All in all, since Thumb instructions offer only a functional subset of ARM, developers may have to write more instructions to achieve the same effect. In practice, Thumb uses 70% of the space of ARM code. For 16-bit wide memory, Thumb runs faster than ARM. If required, ARM and Thumb instructions can be mixed in the same program (called interworking) so developers can choose when and where to use each mode.

The extensions

The ARM7TDMI is, at its essence, an ARMv3-compliant core with extras. The latter is referenced in its name (TDMI), meaning:

  • TThumb: The inclusion of the Thumb instruction set.
  • DDebug Extensions: Provide debugging capabilities using the Joint Test Action Group (JTAG) interface.
  • MEnhanced Multiplier: Previous ARM cores required multiple cycles to compute full 32-bit multiplications, this enhancement reduces it to just a few.
  • IEmbeddedICE macrocell: Enables hardware breakpoints, watchpoints, and allows the system to be halted while debugging code.
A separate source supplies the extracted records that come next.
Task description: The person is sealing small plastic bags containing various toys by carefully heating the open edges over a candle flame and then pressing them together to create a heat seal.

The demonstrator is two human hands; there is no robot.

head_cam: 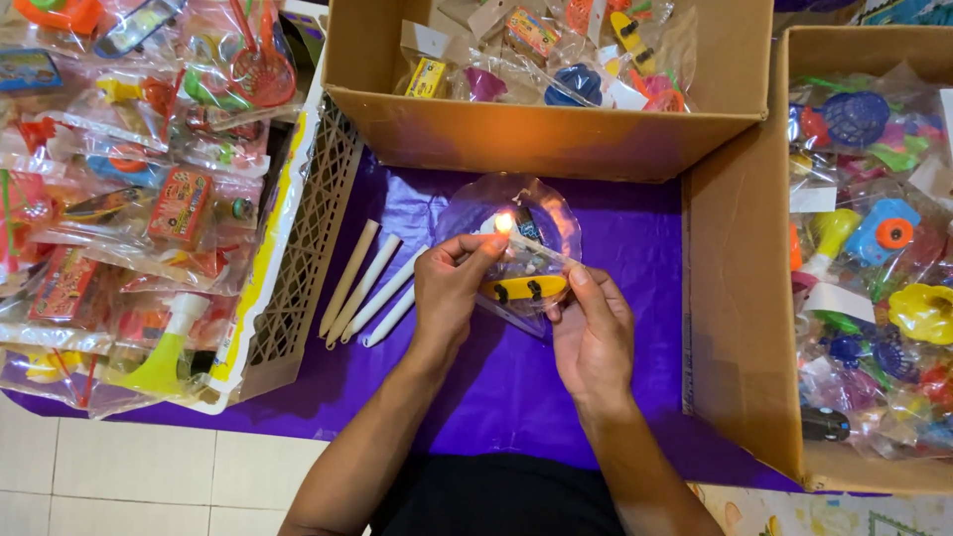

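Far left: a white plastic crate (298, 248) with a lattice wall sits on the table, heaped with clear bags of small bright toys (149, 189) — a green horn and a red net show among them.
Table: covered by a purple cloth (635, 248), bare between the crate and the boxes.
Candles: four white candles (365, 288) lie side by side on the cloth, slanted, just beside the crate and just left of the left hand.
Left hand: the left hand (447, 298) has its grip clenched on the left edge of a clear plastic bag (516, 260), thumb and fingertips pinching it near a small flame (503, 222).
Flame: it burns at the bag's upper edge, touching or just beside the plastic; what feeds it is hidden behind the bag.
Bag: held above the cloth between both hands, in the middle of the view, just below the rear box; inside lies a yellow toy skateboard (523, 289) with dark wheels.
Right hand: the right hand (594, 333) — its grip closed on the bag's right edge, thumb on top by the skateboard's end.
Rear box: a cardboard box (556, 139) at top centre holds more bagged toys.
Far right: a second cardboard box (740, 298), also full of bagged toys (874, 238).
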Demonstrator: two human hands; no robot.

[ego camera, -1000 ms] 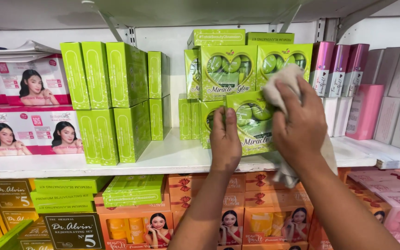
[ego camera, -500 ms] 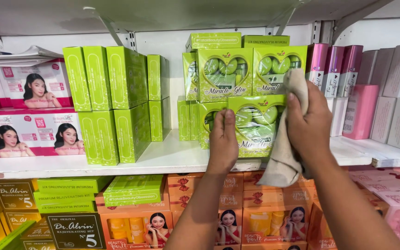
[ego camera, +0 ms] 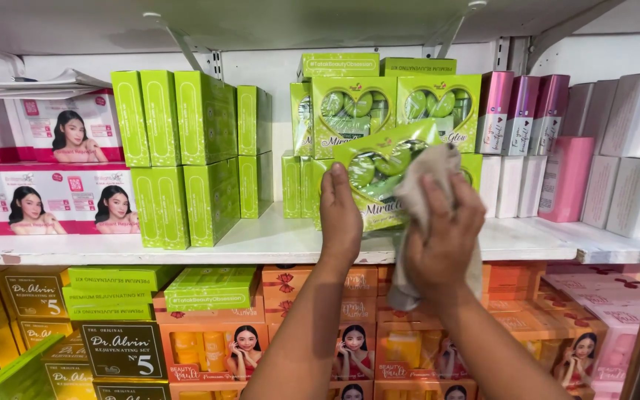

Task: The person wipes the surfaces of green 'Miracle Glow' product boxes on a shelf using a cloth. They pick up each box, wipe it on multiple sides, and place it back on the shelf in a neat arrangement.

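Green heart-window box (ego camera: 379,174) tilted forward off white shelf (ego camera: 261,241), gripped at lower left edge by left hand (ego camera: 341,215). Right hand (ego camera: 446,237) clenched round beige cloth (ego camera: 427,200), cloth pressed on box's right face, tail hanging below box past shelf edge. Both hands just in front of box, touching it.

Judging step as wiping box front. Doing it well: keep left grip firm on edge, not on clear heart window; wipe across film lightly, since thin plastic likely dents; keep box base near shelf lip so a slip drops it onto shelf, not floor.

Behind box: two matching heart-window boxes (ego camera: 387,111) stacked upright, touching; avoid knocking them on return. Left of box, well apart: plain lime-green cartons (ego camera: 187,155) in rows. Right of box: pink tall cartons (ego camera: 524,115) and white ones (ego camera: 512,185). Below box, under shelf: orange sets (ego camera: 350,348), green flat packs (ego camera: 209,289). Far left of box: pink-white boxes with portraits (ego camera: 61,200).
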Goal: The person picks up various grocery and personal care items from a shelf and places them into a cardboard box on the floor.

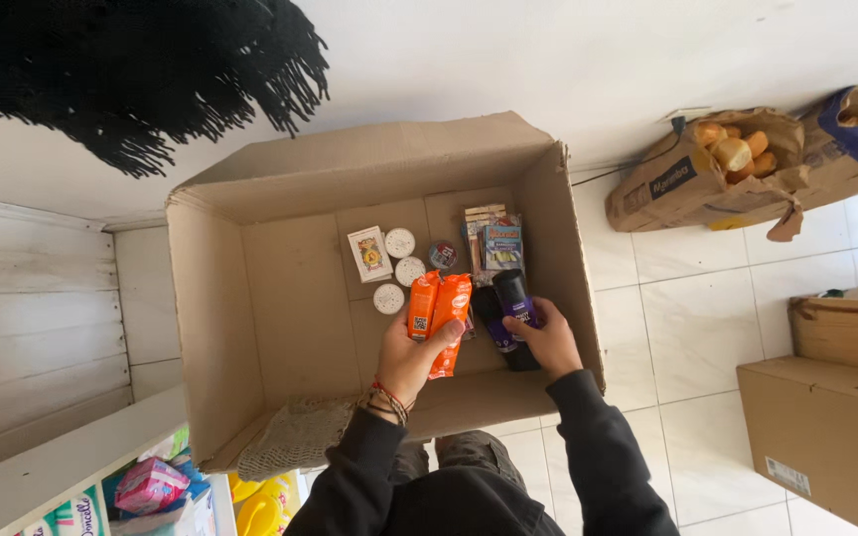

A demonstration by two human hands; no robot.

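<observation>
A white tiled floor [707,298] carries an open cardboard box [280,298] at centre, a torn paper sack of bread rolls [707,169] at two o'clock, and closed cartons [826,427] at four o'clock.

Soft, even daylight filled the scene, brightest on the white wall [588,60] and the pale floor tiles [687,298], which looked slightly washed out. The inside of the cardboard box [280,298] lay in mild shade, with gentle shadows under its flaps. Focus was fairly sharp centrally; wide-angle distortion bent straight lines toward the edges, and no harsh glare showed.
</observation>
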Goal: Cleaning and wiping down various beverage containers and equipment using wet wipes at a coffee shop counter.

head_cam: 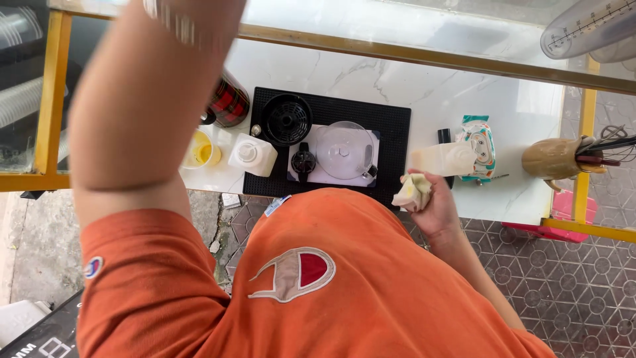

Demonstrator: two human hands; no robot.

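Note:
My right hand (434, 202) is closed around a crumpled pale yellow cloth (412, 192) at the near edge of the white marble counter (464, 93), just right of a black rubber mat (391, 122). My left arm (142, 99) is raised across the left of the view. Its wrist blurs at the top edge and the hand itself is out of frame. On the mat lie a black round ribbed part (286, 119), a clear round lid (344, 149) on a white tray, and a small black knob (303, 161).
A white square bottle (252, 156), a cup of yellow liquid (202, 152) and a red tartan tin (228, 103) stand left of the mat. To the right are a white bottle (440, 159), a wipes pack (482, 146), a brown utensil holder (553, 159) and a clear measuring jug (586, 26).

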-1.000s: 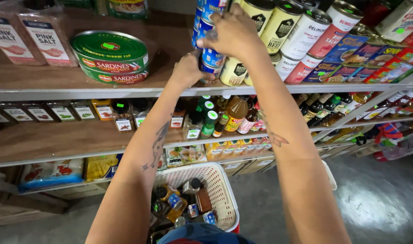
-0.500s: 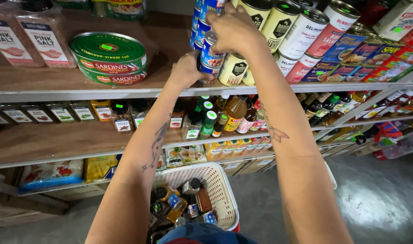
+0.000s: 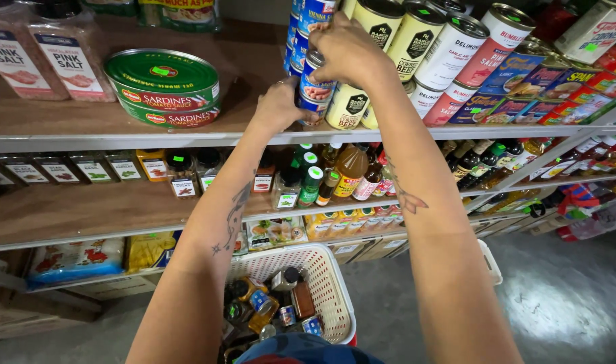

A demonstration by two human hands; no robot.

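Both my hands are raised to the top shelf [image 3: 119,138] at a column of small blue cans [image 3: 314,81]. My right hand [image 3: 348,50] is clamped over the top of one can in that column, fingers wrapped down its far side and thumb toward me, so it grasps the can from above. My left hand [image 3: 277,104] sits lower and just to the left, its fingers pressed against the bottom can of the column, steadying it; I cannot tell whether that hand grips fully around the can. The column stands near the front edge of the shelf, touching cream-coloured tall cans [image 3: 348,108] on its right. Further right, more tall cans [image 3: 449,50] lie stacked on their sides. To the left, well apart from my hands, two oval green fish tins [image 3: 163,84] are stacked one on the other, with salt packets [image 3: 48,57] beyond them. The shelf below carries bottles [image 3: 348,172] and spice jars [image 3: 180,172]. Under my forearms stands a white basket [image 3: 328,269] holding small jars and packets.
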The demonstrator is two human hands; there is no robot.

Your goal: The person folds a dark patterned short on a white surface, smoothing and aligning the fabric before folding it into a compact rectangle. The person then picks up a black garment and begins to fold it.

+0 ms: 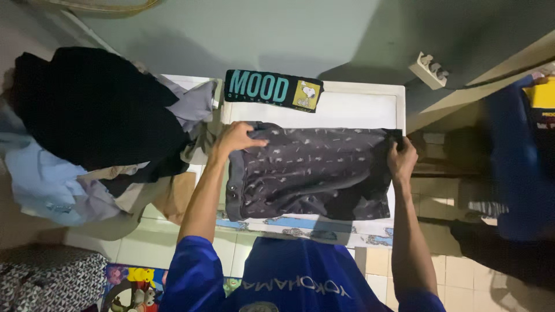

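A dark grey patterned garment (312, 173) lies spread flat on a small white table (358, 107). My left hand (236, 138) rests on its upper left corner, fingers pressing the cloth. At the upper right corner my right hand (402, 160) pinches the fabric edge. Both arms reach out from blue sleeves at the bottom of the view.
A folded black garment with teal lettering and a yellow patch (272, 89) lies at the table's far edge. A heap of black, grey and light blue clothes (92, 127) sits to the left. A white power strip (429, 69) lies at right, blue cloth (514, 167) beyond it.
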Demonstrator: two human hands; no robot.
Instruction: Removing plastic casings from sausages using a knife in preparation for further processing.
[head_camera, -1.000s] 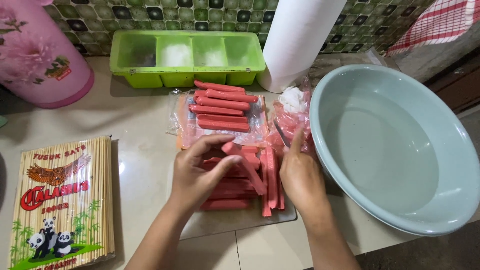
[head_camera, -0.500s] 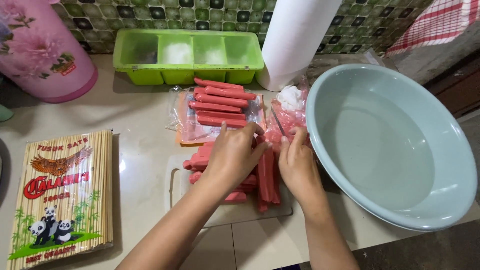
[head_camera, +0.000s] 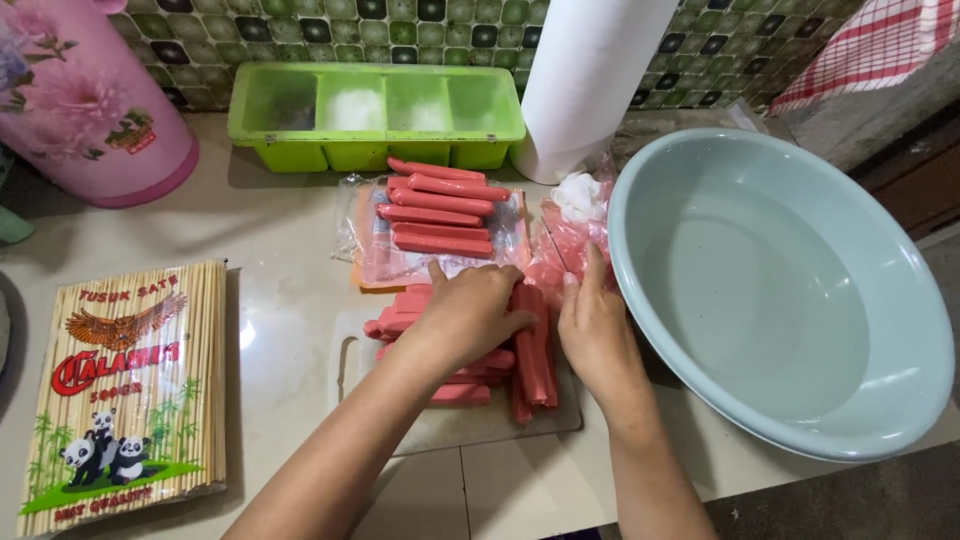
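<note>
Left hand: the left hand (head_camera: 470, 312) is lying palm down, fingers loosely spread, pressing on the pile of loose sausages (head_camera: 440, 345) directly beneath it.
Pile axis: most are lying crosswise on the cutting board (head_camera: 480, 425); a few upright sausages (head_camera: 535, 345) are running away from the person, between the two hands.
Right hand: the right hand (head_camera: 598, 335) is resting flat and open just beside those few, gripping nothing.
Nearer hand: both are touching the pile.
Bowl: a pale blue basin (head_camera: 790, 290) is sitting just right of the right hand on the surface (head_camera: 280, 280).

wall (head_camera: 420, 20): green mosaic tiles | counter (head_camera: 280, 270): pale beige tile, glossy
</note>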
This facilitates the development of programs for this CPU.

Overall, this made the ARM7TDMI an attractive solution for mobile and embedded devices.

Memory locations

The inclusion of Thumb in particular had a strong influence on the final design of the Game Boy Advance. Nintendo mixed 16-bit and 32-bit buses between its different modules to reduce costs, all while providing programmers with the necessary resources to optimise their code.

Image
Memory architecture of this system.

The Game Boy Advance’s usable memory is distributed across the following locations (ordered from fastest to slowest) [20]:

In conclusion, even though this console was marketed as a 32-bit system, the majority of its memory is only accessible through a 16-bit bus, meaning games mostly use the Thumb instruction set to avoid spending two cycles per instruction fetch. Only in very exceptional circumstances (e.g. when using instructions not found on Thumb or when reading from IWRAM) programmers will benefit from the ARM instruction set.

Becoming a Game Boy Color

Apart from the inclusion of GBC hardware (e.g. the Sharp SM83 CPU, original BIOS, audio and video modes, and a compatible cartridge slot), there are two further functions required to make backwards compatibility work.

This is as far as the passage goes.